Adams v. Mignon

84 P.2d 1016, 197 Wash. 293
CourtWashington Supreme Court
DecidedDecember 9, 1938
DocketNo. 27083. Department Two.
StatusPublished
Cited by3 cases

This text of 84 P.2d 1016 (Adams v. Mignon) is published on Counsel Stack Legal Research, covering Washington Supreme Court primary law. Counsel Stack provides free access to over 12 million legal documents including statutes, case law, regulations, and constitutions.

Bluebook
Adams v. Mignon, 84 P.2d 1016, 197 Wash. 293 (Wash. 1938).

Opinion

Beals, J.

For some time prior to June, 1937, Louis C. Mignon, Florence M. Nordby, Laura Philip-sen, and Sarah Greenwood, brother and sisters, owned, in equal undivided shares, a tract of land in Kitsap county, Washington. June 16, 1932, these four persons had executed a general power of attorney to John Philipsen, then the husband of Laura Philipsen. While the power of attorney was general in its nature and did not describe any land or other property, it contained the following paragraph:

“This power of attorney to be in force until all money expended by John Philipsen in connection with the properties is paid back, and he is released from all liabilities.”

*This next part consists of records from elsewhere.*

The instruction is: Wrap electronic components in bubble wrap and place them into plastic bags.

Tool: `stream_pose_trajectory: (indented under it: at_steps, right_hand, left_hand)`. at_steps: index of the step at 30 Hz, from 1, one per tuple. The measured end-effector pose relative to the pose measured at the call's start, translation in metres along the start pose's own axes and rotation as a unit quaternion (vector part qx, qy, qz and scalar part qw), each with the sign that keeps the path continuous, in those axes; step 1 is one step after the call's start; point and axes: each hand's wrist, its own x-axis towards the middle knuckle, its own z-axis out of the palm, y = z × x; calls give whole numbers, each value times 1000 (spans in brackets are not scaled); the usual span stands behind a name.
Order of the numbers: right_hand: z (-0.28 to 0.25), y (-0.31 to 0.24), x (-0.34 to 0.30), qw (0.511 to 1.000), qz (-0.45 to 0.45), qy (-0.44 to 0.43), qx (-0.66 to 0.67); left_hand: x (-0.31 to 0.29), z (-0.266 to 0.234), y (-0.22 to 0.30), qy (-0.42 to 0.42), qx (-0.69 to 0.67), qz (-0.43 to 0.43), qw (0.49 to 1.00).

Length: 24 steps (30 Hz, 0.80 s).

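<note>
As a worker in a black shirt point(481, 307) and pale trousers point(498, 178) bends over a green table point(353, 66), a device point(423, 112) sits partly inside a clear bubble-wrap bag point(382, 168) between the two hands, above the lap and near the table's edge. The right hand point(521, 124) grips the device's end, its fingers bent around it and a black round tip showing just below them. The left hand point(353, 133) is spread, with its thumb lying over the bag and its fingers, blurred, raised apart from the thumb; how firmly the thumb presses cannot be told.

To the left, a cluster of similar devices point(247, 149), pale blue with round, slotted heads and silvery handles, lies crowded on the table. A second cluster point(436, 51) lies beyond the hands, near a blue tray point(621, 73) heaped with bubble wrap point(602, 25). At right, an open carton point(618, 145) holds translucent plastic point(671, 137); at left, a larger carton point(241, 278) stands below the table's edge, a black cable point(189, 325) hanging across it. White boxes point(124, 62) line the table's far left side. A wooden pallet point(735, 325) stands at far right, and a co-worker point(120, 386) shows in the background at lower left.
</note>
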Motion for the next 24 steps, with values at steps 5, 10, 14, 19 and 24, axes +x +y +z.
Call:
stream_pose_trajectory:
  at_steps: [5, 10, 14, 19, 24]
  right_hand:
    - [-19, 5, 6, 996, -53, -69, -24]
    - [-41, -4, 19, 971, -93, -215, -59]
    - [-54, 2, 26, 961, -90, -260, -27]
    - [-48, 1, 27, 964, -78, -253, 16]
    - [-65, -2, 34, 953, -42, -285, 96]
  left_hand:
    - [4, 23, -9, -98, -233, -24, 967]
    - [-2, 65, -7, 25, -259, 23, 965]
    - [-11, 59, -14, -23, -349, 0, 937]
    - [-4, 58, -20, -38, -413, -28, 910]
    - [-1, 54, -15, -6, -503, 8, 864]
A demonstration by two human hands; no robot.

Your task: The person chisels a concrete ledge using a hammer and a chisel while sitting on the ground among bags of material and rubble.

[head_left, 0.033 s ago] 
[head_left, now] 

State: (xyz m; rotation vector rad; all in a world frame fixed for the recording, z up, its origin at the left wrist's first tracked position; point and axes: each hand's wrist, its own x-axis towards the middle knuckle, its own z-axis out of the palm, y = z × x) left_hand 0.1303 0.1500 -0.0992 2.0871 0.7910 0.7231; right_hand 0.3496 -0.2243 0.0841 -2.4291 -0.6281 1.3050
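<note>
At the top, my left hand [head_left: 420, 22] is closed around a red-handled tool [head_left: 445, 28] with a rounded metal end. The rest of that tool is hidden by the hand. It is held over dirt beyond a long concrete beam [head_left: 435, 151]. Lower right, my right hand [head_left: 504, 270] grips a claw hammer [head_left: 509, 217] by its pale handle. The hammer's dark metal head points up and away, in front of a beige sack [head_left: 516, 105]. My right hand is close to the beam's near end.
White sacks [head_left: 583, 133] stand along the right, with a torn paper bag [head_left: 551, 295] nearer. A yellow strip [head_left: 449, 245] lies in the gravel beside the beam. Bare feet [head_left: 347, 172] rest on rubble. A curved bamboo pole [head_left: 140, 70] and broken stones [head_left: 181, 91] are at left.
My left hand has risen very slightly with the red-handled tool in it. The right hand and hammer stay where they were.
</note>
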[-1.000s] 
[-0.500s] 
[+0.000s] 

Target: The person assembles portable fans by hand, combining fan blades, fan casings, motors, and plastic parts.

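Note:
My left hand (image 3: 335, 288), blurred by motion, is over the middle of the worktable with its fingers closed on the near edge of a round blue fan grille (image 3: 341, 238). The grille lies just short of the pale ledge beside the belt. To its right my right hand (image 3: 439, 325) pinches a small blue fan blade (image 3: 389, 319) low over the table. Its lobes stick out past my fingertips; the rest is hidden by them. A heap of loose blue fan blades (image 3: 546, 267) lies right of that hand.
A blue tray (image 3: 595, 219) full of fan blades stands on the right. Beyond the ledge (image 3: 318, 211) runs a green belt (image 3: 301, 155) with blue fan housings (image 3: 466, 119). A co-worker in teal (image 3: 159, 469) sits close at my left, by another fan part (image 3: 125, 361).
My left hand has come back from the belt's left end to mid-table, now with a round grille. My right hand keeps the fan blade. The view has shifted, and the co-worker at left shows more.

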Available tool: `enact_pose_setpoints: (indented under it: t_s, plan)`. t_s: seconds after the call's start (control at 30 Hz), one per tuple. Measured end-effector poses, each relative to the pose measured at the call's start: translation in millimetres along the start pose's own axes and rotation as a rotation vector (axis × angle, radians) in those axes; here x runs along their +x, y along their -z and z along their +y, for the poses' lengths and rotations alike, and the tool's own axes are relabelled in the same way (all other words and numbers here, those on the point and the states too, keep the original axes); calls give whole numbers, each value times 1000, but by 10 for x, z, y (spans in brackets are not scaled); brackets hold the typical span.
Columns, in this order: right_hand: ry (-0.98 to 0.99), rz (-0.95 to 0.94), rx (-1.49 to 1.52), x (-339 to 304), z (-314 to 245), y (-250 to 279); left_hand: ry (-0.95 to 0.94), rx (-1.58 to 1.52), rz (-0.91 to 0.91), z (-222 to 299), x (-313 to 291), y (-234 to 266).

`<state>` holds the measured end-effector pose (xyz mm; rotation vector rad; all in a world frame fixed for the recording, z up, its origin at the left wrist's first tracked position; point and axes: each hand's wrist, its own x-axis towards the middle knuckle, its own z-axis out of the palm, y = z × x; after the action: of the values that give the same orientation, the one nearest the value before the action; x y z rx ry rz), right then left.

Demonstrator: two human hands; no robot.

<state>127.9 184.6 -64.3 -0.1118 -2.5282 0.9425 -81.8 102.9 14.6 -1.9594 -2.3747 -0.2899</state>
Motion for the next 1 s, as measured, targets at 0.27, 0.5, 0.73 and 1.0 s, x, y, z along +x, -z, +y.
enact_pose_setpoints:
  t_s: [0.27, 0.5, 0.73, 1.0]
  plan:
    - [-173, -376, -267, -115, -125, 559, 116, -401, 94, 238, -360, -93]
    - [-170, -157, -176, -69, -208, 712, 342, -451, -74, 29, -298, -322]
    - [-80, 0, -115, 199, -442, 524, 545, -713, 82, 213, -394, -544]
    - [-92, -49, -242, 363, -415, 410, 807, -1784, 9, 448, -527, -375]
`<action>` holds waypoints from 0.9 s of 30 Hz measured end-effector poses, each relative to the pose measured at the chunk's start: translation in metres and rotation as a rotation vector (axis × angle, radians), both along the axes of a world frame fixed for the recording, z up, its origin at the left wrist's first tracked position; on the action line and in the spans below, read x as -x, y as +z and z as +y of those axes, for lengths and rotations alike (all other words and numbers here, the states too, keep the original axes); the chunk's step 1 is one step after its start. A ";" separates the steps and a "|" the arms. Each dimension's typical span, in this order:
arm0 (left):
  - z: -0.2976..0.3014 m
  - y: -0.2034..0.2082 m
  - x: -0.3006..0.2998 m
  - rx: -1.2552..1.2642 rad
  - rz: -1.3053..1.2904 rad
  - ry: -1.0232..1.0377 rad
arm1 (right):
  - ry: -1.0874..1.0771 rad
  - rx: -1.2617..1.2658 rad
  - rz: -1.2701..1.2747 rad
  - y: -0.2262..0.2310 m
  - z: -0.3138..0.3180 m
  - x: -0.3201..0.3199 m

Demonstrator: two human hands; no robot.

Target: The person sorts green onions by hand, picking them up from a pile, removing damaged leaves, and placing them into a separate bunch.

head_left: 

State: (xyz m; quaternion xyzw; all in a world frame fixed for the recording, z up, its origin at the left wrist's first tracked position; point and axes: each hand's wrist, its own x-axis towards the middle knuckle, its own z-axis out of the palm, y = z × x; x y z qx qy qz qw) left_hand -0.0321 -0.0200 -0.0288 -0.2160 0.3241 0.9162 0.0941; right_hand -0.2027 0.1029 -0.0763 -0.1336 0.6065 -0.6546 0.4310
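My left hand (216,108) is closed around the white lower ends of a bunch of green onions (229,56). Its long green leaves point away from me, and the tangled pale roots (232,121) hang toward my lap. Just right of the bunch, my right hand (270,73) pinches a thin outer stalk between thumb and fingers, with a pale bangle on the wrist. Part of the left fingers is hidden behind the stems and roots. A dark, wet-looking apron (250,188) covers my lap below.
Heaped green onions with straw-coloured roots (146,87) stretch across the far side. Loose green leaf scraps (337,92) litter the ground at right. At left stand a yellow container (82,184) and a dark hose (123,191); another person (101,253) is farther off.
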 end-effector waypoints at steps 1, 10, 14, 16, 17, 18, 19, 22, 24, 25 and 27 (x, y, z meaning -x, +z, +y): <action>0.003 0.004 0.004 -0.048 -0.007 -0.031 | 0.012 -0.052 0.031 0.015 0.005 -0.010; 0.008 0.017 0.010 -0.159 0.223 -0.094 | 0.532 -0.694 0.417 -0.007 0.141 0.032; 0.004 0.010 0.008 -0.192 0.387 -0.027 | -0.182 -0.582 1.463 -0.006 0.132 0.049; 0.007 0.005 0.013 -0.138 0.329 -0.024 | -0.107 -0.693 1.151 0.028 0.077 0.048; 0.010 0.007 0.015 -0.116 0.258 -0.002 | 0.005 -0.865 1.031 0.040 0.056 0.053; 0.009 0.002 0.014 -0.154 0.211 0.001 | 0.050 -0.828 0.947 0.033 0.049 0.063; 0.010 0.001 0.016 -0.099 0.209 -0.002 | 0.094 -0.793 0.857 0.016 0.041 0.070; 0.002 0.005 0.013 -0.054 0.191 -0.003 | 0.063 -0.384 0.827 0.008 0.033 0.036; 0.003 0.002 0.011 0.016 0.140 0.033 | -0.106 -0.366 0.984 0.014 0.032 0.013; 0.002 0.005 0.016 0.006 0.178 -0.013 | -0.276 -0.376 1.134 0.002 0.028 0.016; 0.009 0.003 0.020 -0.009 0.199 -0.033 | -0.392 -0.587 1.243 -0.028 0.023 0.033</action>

June 24, 1937, John Philipsen, as attorney-in-fact for the four persons above named, acting on their behalf, conveyed to Olive B. Mignon, the mother of his principals, the tract of land above referred to, the deed being filed for record, with the power of attorney above mentioned, in the office of the auditor of Kitsap county, June 28, 1937. By warranty deed, also dated June 24, 1937, recorded July 6th following, Olive B. Mignon, a single woman, conveyed the property to plaintiffs, V. P. and Lucy W. Adams, husband and wife.

July 12, 1937, Mr. and Mrs. Adams, as plaintiffs, instituted this action against Olive B. Mignon, the latter’s four children above named, and their respective spouses, alleging the ownership of the property in Olive B. Mignon, the conveyance from her to plaintiffs, and that the four defendants, the. children of Olive B. Mignon, claimed some interest in the property adverse *295 to plaintiffs. Plaintiffs asked that their title be quieted as against the defendants.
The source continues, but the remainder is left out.